Very often when this story is taught, it is from the perspective of obedience – Peter was obedient to Jesus – and quite rightly so. He is after all the One to whom we must be obedient. But let’s engage our minds here a bit (that’s what Encquip is about). In this account, Peter followed an instruction, and if you look at the disciples’ performances in the early days of their calling, that is all they did.  There is no question that good leaders start out by following rules, and doing what is asked of them. But they should never stay there. Peter did not stop at being a rule follower; he eventually became the leader of the early Christian church.

Growth in leadership means moving from being a rule follower to one who sets the rules. According to Drucker, “leadership means getting the right things done.” (p 4). People who simply follow rules get things done but it ends there. Sometimes they are not even aware of why they are doing what they are asked to do!

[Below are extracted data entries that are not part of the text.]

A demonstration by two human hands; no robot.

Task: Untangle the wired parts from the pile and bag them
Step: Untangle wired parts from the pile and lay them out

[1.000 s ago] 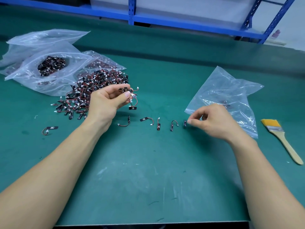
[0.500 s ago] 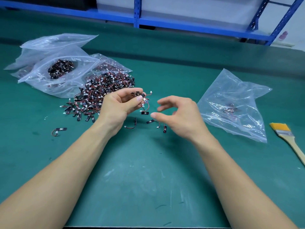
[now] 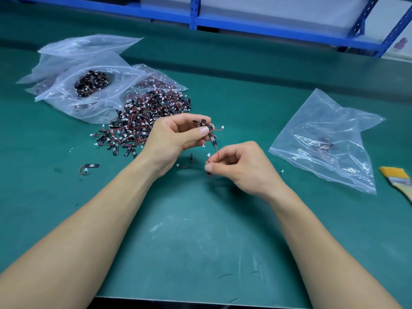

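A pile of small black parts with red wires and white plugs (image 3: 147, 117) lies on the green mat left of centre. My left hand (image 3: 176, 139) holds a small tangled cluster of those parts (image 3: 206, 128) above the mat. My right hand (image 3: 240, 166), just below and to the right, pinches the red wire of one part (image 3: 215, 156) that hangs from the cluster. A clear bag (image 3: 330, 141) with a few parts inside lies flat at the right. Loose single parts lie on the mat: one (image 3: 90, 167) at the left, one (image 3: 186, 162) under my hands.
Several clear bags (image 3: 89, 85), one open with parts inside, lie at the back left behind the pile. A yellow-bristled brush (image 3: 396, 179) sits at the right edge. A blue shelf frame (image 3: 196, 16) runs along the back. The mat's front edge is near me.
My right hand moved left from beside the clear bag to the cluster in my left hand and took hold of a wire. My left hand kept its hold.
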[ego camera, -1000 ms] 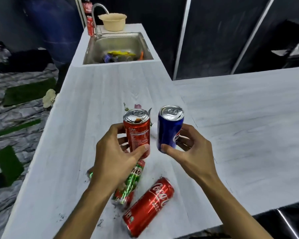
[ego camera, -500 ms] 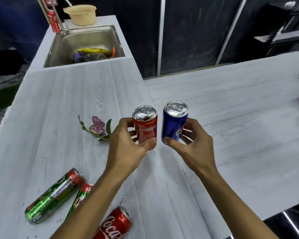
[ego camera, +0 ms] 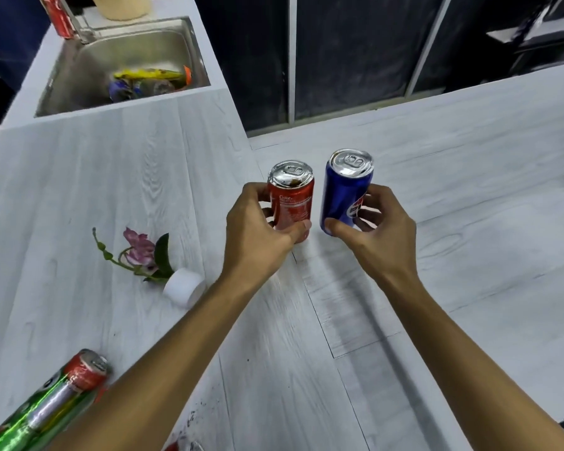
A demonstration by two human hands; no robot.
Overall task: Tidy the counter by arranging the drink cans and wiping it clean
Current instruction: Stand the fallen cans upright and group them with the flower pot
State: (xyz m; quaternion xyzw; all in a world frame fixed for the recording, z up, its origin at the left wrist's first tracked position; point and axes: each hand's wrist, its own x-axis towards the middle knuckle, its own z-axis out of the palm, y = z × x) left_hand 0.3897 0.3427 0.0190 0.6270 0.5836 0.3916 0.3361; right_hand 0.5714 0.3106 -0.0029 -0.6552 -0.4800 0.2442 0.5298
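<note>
The left grip (ego camera: 258,229) is curled round the lower half of the red can (ego camera: 292,198), thumb on the near side and fingers round the back. The right grip (ego camera: 372,229) holds the blue can (ego camera: 344,193) the same way. Both cans are upright, side by side with a narrow gap between them, near the inner corner of the L-shaped worktop (ego camera: 453,255). I cannot tell whether their bases touch the surface; the red one looks at or just above it.

The step in hand looks like setting this pair down as the start of a tidy group. To do it well, lower both straight and vertical, and let each base sit flat before loosening either grip. The red can's lid shows a dark wet patch, so it may be open and could spill if tipped. Set the cans close together without knocking them, toward the back of the worktop, so the front is free for wiping.

Much of the task looks undone. A green can (ego camera: 46,408) lies on its side at the near left edge, with dark specks (ego camera: 189,418) on the surface near it. A flower sprig (ego camera: 140,252) in a white pot (ego camera: 183,288) lies tipped over, and a far can (ego camera: 57,14) stands beside the sink (ego camera: 79,70)
</note>
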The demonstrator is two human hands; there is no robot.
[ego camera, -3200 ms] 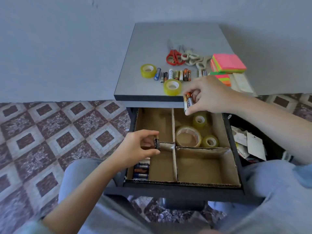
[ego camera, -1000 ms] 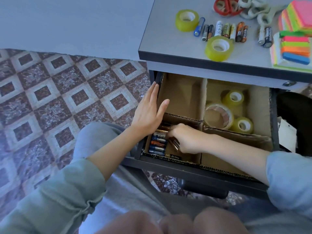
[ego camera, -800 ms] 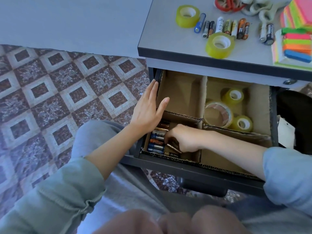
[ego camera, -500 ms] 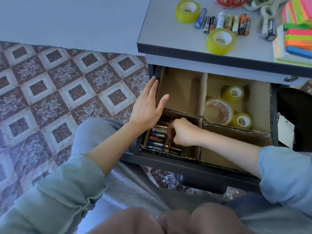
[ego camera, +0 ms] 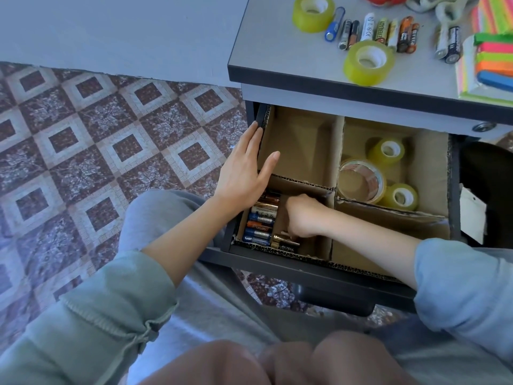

Step 1: Examine your performance to decide if you are a leader or a rule-follower

Step 2: The next time you are given a task, try to find why you are being asked to do it

Step 3: Look for lessons to be learned in the assigned task

Step 4: Implement the lessons learned


  1. Powerful stuff here, great information. My biggest take away is asking myself, am I a rule follower or developing myself to set some rules. This blog has definitely helped me start changing certain habits and getting the right things done. Implementation of this information has helped big time.

  2. Totally agree with this post. Leaders should first be obedient; follow rules and norms. They should spend time to understand the culture, goals, missions and heart beat of an organization. After which, leaders should be able to ‘see’ things that will strengthen and improve the organization, offer solutions and get involved in implementation.
    An organization with such leaders will be able to expand, be more productive and grow. When visionaries aren’t task masters – growth is inevitable!